What is expected
Start at the line with "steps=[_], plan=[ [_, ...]" in the records below, stop at the line with "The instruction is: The", and return every line in that span exactly, the two end lines included.

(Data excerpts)
::::

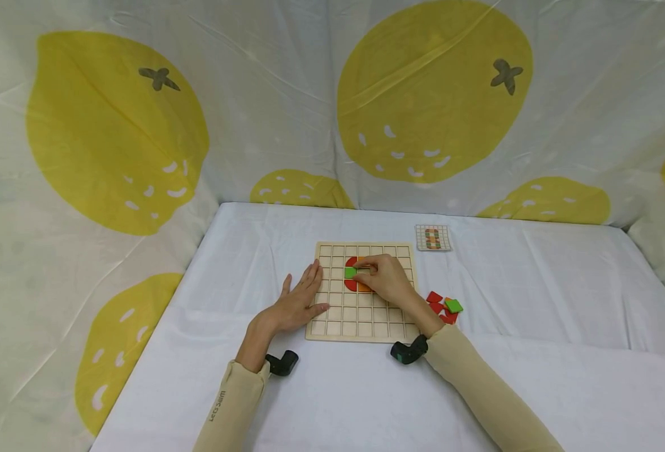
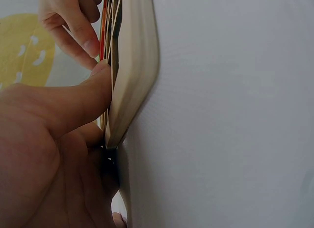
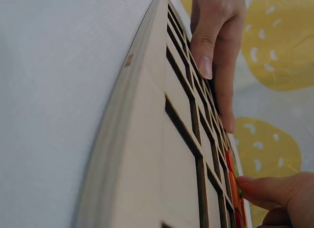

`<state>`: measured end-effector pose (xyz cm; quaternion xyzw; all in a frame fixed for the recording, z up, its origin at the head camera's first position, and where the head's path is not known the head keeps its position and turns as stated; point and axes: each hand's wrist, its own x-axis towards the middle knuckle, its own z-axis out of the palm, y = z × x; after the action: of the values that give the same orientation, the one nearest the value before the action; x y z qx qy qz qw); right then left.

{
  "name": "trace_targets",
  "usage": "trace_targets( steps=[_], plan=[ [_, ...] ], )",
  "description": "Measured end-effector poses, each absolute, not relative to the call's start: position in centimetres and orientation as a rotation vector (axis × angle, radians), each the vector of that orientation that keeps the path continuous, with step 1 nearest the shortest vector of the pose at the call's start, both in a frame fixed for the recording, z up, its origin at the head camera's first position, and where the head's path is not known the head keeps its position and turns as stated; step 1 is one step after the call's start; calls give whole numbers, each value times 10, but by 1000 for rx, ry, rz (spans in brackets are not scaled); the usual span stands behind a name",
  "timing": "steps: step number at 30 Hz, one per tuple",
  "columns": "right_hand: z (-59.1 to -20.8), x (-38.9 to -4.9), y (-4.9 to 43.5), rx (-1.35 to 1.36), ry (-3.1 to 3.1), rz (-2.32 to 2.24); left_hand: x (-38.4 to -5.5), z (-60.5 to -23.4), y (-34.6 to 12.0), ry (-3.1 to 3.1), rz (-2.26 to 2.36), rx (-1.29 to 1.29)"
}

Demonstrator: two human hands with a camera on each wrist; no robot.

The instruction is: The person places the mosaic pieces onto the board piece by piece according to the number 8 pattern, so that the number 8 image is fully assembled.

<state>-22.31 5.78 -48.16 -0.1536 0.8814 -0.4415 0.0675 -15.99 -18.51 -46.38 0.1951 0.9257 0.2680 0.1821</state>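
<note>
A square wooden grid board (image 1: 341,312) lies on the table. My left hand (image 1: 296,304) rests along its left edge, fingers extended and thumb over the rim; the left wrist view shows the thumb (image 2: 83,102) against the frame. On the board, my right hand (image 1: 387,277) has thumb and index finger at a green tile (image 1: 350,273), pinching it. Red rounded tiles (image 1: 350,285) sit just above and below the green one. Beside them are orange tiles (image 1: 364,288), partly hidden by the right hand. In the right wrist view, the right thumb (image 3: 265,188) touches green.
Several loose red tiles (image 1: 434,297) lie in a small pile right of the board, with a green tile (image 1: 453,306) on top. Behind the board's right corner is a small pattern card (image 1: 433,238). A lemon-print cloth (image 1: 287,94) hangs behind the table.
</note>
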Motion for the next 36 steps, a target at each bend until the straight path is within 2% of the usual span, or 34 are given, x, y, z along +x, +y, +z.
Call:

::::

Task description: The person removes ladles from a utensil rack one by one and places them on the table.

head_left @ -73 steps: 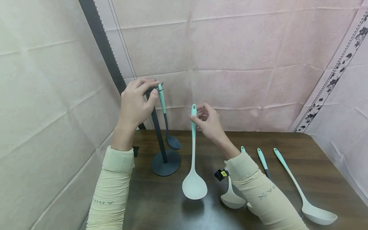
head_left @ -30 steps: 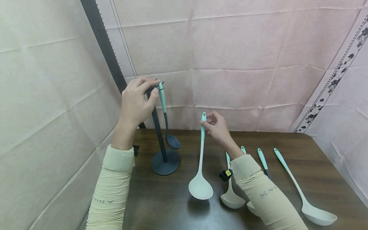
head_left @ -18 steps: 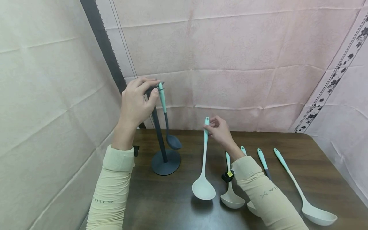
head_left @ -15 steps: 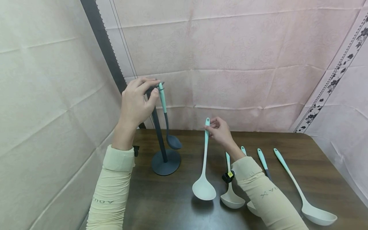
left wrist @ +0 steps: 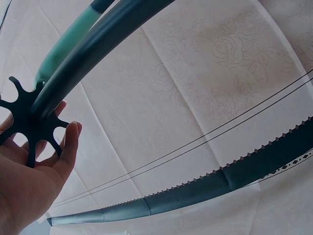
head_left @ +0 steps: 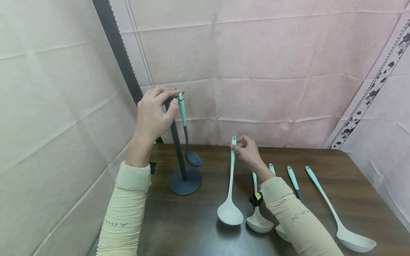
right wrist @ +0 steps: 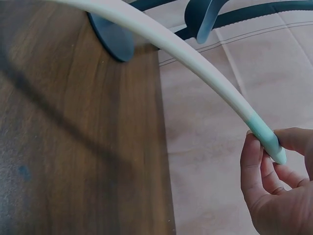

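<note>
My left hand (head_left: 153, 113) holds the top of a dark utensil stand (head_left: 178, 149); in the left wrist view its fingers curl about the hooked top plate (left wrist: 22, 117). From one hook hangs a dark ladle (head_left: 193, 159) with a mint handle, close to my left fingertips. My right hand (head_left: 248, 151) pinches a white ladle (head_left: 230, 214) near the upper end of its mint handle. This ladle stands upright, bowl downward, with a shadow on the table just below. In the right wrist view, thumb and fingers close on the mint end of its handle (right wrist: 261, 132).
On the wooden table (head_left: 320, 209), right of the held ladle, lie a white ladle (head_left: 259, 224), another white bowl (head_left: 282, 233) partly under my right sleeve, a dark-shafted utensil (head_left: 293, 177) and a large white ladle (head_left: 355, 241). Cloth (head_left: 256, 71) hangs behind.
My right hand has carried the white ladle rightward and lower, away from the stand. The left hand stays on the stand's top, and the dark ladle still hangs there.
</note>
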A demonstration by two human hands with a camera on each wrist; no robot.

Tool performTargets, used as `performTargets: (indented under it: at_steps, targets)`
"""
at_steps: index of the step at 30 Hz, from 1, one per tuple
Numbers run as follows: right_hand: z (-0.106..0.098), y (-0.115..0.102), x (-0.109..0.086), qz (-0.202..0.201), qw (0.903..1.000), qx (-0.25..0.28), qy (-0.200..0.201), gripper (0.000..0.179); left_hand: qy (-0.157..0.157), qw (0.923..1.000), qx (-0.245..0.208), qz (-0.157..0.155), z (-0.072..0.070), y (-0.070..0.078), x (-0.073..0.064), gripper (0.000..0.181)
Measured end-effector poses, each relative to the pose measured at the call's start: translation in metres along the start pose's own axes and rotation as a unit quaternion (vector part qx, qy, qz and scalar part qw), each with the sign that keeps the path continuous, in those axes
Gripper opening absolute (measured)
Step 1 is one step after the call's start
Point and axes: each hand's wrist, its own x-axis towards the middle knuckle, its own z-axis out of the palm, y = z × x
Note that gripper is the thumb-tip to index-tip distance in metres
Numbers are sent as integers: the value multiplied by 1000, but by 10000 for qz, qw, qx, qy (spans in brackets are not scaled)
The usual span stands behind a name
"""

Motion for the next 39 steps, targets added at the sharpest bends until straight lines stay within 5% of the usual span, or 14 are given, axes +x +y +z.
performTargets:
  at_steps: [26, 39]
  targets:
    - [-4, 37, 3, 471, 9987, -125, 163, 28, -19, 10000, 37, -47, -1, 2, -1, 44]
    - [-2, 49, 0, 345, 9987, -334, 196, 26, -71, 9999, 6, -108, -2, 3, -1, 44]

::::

Response
  "usage": "trace_targets( steps=[_], plan=[ [_, ...] ], )",
  "description": "Measured end-effector poses, each absolute, not relative to the call's start: position in centimetres and orientation as a rotation vector (axis × angle, radians), each the vector of that orientation that keeps the path continuous, with step 1 nearest the shortest vector of the pose at the call's start, both in a frame fixed for the recording, z up, its origin at the head camera's first position, and where the head's path is not known the head keeps its position and turns as stated; step 1 is one step after the call's start; calls give whole numbers, each value times 10, but by 1000 for rx, ry, rz (spans in brackets are not scaled); the usual span stands behind a name",
  "timing": "steps: step number at 30 Hz, one per tuple",
  "columns": "right_hand: z (-59.1 to -20.8), x (-38.9 to -4.9), y (-4.9 to 43.5), rx (-1.35 to 1.36), ry (-3.1 to 3.1), rz (-2.32 to 2.24); left_hand: x (-38.4 to -5.5), z (-60.5 to -23.4), y (-34.6 to 12.0), ry (-3.1 to 3.1), rz (-2.26 to 2.36), rx (-1.29 to 1.29)"
}

Demonstrator: two human hands with a camera on each wrist; no robot.

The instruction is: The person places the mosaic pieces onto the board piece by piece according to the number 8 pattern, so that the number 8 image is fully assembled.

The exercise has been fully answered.